Would you print the whole listing again, exactly?
------------
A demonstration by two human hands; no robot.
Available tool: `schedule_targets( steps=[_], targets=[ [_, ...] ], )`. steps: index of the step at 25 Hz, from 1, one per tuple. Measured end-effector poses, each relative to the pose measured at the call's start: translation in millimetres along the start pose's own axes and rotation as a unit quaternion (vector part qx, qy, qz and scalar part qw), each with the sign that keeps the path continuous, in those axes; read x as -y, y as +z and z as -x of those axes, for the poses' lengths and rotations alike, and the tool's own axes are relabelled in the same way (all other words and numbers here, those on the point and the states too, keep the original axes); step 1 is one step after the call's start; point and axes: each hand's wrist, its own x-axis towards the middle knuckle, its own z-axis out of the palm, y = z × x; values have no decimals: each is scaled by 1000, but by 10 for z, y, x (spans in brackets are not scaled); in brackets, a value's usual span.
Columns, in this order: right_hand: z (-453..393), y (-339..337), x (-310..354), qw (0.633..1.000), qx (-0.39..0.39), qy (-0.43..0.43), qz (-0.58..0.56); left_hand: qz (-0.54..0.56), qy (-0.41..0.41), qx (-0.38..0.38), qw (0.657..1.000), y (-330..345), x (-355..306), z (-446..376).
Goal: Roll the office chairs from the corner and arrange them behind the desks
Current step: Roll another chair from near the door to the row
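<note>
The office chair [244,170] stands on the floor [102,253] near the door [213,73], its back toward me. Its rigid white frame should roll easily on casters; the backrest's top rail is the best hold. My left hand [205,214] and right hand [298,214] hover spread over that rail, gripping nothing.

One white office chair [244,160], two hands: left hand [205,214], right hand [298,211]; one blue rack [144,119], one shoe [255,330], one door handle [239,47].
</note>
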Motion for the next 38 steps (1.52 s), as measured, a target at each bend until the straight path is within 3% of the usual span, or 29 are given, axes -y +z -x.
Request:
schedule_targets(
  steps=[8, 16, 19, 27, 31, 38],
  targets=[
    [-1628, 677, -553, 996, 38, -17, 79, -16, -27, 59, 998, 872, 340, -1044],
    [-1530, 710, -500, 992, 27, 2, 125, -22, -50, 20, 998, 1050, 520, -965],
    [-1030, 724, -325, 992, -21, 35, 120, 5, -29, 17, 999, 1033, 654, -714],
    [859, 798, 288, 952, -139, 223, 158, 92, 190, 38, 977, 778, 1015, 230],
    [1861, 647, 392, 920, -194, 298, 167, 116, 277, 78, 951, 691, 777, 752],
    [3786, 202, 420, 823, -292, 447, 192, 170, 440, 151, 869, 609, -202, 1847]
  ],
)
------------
= EXERCISE RESULT =
A demonstration by two human hands; no robot.
Available tool: `schedule_targets( steps=[_], targets=[ [_, ...] ], )`. steps: index of the step at 25 Hz, from 1, one per tuple. Measured end-effector poses, each relative to the pose measured at the call's start: translation in millimetres along the start pose's own axes and rotation as a unit quaternion (vector part qx, qy, qz and scalar part qw), each with the sign that keeps the path continuous, in those axes; read x as -y, y as +z and z as -x of those axes, for the poses' lengths and rotations alike, and the tool's own axes are relabelled in the same way (all other words and numbers here, those on the point and the states too, keep the original axes); step 1 is one step after the call's start; point and axes: each hand's wrist, its own x-axis towards the middle knuckle, its own z-axis out of the palm, y = z × x; values have no decimals: each is scaled by 1000, but by 10 for z, y, x (spans in brackets are not scaled); in brackets, a value's usual span.
Columns, in this order: right_hand: z (-453..393), y (-339..337), x (-310..354), qw (0.633..1.000), qx (-0.39..0.39), qy (-0.43..0.43), qz (-0.58..0.56); left_hand: qz (-0.54..0.56), qy (-0.41..0.41), qx (-0.38..0.38), qw (0.657..1.000), y (-330..345), x (-355..306), z (-446..376).
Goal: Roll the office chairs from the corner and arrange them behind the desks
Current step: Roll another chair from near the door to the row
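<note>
The office chair [244,170] stands on the floor [102,253] near the door [213,73], its back toward me. Its rigid white frame should roll easily on casters; the backrest's top rail is the best hold. My left hand [205,214] and right hand [298,214] hover spread over that rail, gripping nothing.

One white office chair [244,160], two hands: left hand [205,214], right hand [298,211]; one blue rack [144,119], one shoe [255,330], one door handle [239,47].
</note>
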Motion for the next 38 steps (1.52 s), as measured, a target at each bend until the straight path is within 3% of the usual span, or 29 are given, axes -y +z -x.
Request:
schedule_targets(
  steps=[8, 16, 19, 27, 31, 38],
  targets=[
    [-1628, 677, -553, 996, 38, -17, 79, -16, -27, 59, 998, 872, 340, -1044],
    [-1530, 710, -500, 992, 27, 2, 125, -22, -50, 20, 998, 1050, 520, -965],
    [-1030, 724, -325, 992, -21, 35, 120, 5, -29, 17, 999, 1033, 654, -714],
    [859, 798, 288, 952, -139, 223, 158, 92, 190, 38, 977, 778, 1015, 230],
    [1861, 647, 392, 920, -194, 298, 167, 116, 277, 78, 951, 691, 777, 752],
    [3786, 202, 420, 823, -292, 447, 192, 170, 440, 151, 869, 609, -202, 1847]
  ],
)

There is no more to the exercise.